# WORK TASK
Every line from the one with "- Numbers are" to the one with "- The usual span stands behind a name", including those two, is to be copied exactly; all other lines of the entries below are left out.

Entries taken from a collection
######
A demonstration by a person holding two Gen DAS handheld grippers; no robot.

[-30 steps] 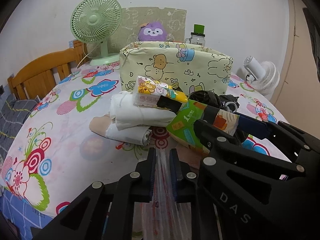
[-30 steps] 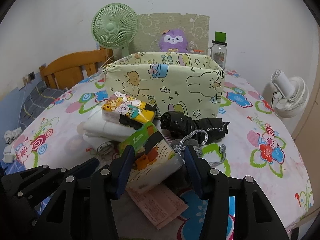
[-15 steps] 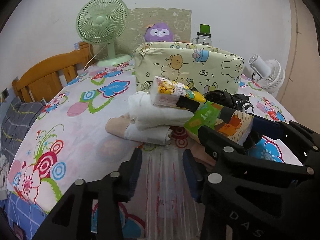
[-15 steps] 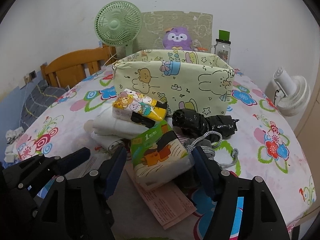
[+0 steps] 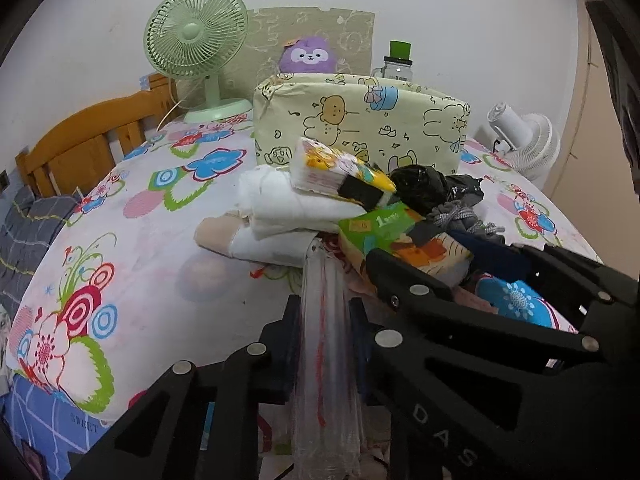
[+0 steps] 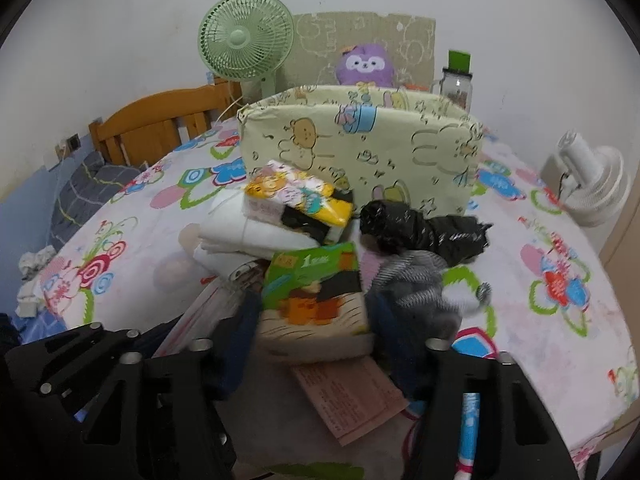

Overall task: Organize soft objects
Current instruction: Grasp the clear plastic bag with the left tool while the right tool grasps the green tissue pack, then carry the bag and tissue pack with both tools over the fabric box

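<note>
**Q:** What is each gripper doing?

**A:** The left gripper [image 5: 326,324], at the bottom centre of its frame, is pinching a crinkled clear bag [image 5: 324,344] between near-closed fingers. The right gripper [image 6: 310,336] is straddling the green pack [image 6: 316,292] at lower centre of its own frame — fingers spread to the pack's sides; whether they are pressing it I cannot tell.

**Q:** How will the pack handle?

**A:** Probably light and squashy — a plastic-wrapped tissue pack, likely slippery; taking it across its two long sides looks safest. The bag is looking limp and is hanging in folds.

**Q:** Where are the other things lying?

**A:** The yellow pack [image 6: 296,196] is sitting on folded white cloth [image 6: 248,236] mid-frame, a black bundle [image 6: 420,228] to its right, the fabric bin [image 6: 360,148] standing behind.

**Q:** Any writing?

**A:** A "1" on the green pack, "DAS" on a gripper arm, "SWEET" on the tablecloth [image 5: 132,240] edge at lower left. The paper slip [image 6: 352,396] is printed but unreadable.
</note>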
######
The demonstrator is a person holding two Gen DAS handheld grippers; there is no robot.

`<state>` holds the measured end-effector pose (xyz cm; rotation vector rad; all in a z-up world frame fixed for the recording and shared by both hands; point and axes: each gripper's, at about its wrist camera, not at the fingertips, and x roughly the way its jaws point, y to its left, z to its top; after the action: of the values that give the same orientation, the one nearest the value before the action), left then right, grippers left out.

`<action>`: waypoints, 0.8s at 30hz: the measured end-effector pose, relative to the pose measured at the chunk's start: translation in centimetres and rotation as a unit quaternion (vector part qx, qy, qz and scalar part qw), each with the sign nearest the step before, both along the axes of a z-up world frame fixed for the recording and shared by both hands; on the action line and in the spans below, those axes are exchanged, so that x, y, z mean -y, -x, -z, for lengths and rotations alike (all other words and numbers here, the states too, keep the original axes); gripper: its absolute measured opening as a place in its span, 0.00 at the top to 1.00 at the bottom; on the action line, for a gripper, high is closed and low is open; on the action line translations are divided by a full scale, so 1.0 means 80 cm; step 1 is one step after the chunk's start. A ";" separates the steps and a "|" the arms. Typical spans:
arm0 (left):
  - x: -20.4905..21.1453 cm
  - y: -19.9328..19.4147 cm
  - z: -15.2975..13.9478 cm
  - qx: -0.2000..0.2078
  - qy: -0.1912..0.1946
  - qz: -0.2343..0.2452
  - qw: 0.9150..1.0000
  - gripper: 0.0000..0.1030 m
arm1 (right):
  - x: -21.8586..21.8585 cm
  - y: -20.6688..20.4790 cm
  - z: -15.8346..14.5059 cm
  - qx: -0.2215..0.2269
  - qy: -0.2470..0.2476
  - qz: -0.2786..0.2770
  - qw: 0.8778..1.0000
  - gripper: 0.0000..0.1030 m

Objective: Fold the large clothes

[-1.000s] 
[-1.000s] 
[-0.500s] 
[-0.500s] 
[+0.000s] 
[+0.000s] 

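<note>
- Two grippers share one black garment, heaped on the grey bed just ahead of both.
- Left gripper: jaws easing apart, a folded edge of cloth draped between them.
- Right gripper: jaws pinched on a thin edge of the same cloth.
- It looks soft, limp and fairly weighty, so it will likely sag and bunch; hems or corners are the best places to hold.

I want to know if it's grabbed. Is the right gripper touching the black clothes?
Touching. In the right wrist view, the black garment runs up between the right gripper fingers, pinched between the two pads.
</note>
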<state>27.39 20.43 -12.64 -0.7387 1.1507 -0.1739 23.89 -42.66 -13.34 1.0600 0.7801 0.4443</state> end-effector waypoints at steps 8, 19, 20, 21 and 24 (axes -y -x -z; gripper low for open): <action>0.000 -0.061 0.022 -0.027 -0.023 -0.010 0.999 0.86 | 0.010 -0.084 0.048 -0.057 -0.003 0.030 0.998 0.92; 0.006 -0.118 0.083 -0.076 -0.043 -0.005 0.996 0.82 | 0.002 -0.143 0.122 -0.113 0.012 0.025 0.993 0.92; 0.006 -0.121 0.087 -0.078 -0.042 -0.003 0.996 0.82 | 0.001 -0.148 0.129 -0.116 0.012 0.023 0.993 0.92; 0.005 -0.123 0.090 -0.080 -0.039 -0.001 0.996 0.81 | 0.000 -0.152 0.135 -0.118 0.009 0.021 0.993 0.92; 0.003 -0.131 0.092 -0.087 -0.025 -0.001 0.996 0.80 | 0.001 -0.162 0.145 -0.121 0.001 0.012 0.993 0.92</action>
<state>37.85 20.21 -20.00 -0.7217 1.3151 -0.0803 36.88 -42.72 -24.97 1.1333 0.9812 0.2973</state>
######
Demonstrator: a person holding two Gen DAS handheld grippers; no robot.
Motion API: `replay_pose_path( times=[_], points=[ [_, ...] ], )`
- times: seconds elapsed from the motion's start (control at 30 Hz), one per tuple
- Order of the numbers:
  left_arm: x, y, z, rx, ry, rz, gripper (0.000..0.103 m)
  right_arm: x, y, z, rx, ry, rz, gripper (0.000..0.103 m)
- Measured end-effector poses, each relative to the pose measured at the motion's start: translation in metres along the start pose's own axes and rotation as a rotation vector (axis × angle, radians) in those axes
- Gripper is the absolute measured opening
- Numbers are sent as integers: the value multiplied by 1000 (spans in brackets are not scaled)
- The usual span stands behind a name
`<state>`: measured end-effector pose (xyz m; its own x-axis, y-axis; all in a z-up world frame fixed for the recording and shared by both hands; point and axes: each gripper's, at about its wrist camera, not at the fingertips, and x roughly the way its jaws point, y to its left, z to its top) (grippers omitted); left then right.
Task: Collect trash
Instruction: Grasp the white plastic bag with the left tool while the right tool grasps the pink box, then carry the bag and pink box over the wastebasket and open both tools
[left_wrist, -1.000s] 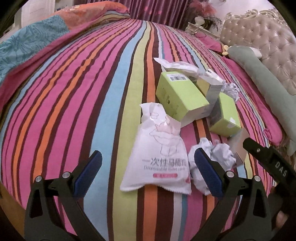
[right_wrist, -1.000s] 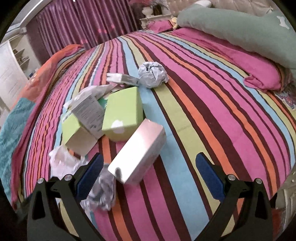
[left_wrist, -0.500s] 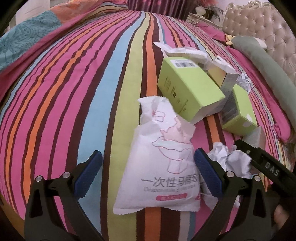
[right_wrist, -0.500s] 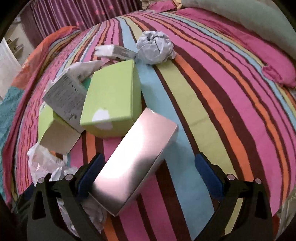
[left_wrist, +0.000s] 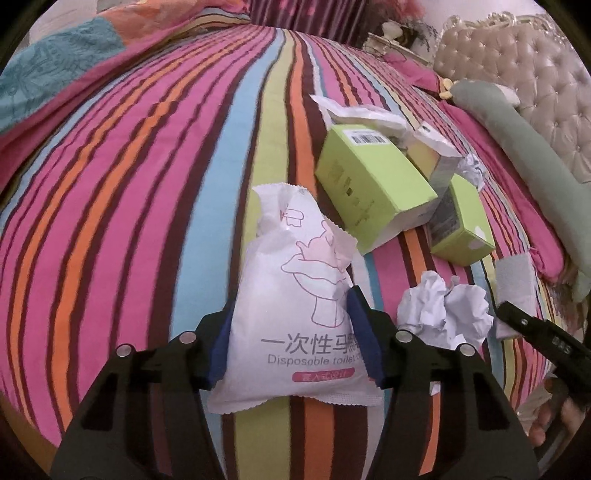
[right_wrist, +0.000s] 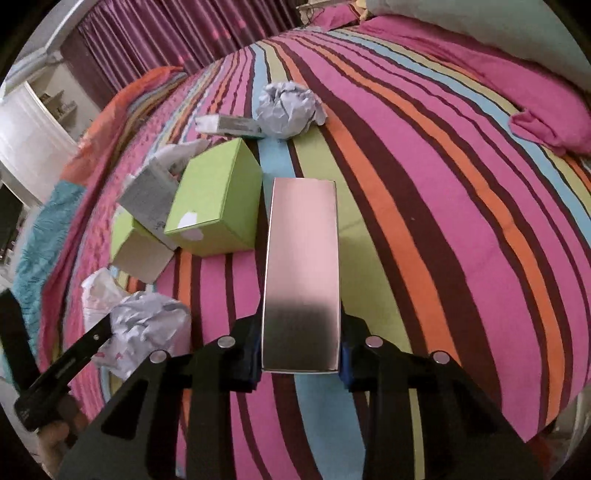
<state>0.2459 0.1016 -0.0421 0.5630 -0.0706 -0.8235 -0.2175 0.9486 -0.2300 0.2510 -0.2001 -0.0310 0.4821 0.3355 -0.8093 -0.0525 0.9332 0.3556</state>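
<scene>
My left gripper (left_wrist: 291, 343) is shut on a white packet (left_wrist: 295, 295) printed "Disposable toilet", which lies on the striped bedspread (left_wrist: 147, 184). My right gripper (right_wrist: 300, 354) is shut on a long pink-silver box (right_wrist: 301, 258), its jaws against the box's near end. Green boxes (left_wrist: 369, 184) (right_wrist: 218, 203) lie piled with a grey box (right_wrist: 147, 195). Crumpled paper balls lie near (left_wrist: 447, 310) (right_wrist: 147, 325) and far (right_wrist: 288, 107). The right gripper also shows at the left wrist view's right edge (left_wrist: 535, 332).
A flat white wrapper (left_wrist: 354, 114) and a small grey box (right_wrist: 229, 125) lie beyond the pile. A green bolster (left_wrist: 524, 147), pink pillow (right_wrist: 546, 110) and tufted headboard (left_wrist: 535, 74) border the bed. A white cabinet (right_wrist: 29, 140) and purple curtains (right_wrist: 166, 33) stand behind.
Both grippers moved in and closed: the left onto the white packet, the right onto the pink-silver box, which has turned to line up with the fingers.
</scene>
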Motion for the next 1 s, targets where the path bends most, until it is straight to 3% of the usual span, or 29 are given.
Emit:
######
# TASK RESULT
- Numbers are sent as integers: the value multiplied by 1000 (spans in brackets are not scaled)
- The usual span stands behind a name

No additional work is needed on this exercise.